It was coolest in the shade of the hardwoods that arch over lower portions of the Bridle Path like the aspiring arches of a Gothic cathedral. I have, on several occasions, written the Bridle in Bridle Path as 'Brida'l for some reason and it's still compelling to write it that way so that I have to stop and check my word use. It's called 'Bridle' (and not 'Bridal') because the path (trail) was originally inaugurated to ferry sightseers to the mountain's summit on horse back. It's a classic trail, one I recommend highly to everyone, with spectacular views from the ridge. I like it for these sections (in the photo) as it climbs through old birches and maples that have been protected here since the creation of Franconia Notch State Park more than 50 years ago.

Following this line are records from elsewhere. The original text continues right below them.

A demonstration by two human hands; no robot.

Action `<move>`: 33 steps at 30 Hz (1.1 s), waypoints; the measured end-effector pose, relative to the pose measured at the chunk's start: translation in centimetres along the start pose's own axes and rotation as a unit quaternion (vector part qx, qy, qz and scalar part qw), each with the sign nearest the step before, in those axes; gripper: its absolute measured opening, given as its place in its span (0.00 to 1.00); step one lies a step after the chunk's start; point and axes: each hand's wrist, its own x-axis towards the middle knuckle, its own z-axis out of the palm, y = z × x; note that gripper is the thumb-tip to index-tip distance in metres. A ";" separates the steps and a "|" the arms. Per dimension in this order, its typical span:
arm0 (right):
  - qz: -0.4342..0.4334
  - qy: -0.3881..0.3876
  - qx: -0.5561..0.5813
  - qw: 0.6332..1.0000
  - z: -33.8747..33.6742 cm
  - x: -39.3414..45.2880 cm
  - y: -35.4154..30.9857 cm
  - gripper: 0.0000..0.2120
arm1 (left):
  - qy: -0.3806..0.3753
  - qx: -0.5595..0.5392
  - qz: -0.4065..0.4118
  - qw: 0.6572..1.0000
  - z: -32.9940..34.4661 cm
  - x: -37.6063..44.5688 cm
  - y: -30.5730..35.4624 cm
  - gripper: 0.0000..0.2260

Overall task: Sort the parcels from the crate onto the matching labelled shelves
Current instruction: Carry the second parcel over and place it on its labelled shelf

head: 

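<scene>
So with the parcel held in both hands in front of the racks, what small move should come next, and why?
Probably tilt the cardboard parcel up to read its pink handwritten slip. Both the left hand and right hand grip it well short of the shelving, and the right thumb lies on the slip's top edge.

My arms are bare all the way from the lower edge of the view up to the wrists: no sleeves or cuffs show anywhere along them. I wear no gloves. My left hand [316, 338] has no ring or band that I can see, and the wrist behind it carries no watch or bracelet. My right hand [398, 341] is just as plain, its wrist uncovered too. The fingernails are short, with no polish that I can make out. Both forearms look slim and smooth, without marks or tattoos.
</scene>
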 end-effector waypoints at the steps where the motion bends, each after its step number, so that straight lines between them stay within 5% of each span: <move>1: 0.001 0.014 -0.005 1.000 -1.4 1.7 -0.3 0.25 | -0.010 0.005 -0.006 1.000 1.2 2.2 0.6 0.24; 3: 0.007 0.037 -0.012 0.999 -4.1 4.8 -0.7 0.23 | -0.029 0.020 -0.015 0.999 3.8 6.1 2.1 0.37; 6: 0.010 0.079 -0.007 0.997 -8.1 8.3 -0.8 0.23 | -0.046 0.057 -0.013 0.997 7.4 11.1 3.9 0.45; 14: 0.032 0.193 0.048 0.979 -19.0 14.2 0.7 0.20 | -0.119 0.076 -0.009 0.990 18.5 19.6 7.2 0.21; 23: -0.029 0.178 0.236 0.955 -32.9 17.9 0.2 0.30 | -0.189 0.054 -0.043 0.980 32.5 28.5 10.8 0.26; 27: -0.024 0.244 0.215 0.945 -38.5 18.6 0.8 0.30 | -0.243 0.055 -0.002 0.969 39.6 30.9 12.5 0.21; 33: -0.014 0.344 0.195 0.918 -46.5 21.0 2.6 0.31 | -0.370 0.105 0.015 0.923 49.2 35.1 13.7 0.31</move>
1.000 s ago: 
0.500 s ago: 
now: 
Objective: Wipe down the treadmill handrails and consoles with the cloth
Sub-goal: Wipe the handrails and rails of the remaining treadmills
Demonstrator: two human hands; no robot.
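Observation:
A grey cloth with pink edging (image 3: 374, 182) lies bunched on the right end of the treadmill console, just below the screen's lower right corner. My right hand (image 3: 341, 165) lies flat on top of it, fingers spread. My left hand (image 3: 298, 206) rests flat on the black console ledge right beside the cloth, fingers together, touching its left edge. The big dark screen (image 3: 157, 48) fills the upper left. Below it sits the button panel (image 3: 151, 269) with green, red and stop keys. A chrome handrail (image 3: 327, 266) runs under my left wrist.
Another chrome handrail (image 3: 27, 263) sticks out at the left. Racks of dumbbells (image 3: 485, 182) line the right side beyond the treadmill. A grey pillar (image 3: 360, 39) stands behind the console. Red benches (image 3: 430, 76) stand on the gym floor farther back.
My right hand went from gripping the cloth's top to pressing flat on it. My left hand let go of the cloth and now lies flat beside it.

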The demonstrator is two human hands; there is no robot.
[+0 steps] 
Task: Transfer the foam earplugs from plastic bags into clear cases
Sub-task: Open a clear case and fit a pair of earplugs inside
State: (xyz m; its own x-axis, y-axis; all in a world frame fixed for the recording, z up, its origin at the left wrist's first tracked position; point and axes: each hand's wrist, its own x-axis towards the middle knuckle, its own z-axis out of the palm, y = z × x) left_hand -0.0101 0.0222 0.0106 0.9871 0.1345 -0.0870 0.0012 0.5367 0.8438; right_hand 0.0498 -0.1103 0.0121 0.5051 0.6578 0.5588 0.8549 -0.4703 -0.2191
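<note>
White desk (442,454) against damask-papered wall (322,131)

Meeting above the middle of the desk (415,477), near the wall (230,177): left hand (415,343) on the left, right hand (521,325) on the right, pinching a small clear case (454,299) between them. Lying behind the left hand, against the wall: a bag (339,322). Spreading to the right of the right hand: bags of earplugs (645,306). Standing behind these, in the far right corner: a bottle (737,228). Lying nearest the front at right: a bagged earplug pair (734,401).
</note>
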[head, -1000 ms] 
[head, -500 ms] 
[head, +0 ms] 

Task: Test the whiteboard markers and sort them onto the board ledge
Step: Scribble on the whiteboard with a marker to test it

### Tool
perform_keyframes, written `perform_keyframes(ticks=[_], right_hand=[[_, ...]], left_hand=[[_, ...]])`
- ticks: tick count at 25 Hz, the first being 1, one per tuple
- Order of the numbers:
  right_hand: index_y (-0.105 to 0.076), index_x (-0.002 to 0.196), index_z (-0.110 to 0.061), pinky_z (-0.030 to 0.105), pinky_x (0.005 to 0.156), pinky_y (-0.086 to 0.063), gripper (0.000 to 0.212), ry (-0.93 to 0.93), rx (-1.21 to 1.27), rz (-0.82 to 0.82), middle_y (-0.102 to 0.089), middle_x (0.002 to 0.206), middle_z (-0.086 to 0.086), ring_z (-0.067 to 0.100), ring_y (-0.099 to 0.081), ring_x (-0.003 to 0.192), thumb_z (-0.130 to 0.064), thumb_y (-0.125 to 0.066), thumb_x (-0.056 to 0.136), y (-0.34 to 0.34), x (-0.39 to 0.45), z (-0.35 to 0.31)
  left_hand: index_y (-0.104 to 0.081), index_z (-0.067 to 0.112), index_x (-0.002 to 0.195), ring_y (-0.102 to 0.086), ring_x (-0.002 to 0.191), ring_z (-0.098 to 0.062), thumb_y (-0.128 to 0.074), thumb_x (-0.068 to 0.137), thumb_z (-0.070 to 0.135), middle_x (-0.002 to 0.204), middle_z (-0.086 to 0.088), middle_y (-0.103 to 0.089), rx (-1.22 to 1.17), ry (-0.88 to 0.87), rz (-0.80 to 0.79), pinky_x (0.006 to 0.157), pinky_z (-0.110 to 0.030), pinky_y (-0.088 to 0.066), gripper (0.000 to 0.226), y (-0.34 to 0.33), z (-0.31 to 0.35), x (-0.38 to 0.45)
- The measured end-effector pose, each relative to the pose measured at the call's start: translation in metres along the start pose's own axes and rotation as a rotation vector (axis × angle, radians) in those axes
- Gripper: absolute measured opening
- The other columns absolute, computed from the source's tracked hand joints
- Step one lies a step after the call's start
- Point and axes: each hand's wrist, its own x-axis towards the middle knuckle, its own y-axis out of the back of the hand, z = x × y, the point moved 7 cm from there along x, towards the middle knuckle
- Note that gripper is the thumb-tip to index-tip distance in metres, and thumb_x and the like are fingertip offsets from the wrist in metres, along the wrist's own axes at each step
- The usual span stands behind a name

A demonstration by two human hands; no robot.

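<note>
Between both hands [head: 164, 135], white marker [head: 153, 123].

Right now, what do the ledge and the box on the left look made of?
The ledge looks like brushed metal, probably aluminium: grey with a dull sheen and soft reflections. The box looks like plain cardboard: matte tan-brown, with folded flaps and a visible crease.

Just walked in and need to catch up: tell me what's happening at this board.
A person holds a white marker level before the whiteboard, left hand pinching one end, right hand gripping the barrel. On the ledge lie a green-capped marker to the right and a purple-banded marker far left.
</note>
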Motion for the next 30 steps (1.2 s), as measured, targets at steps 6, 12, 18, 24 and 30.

It's mid June and the leaves are out, the snow is mostly gone, the brooks and rivers have settled into their summer songs, and the mosquitoes and black flies are out in droves.
This large rock is a few feet off the Bridle Path. Greenleaf Hut croos used to refer to as Whale Rock. It stands out this morning because of its even coat of green moss that's particularly eye catching when it's buttered with morning sunlight.
There's a marked transition zone at roughly 2600 feet in elevation between the hardwoods and the balsam-birch forest that continues up to the ridge before becoming mostly balsam and spruce at around 3800 feet.
Bunch Berry (Cornus canadensis) was in bloom everywhere on the mountain to about 5,000' (just below the summit). Cornus is the family name for dogwood and this tiny plant is a relative of the dogwood trees that are notable in very early spring across southern New England and eastern North America. They are conspicuous when they're gleaming white, like a ghost of snow, loaded with showy blossoms.
A slab of granite ledge where the trail breaks out onto to the ridge. I just noticed that it has a 'face' on it with that down curved mouth. Lafayette's summit is in the background.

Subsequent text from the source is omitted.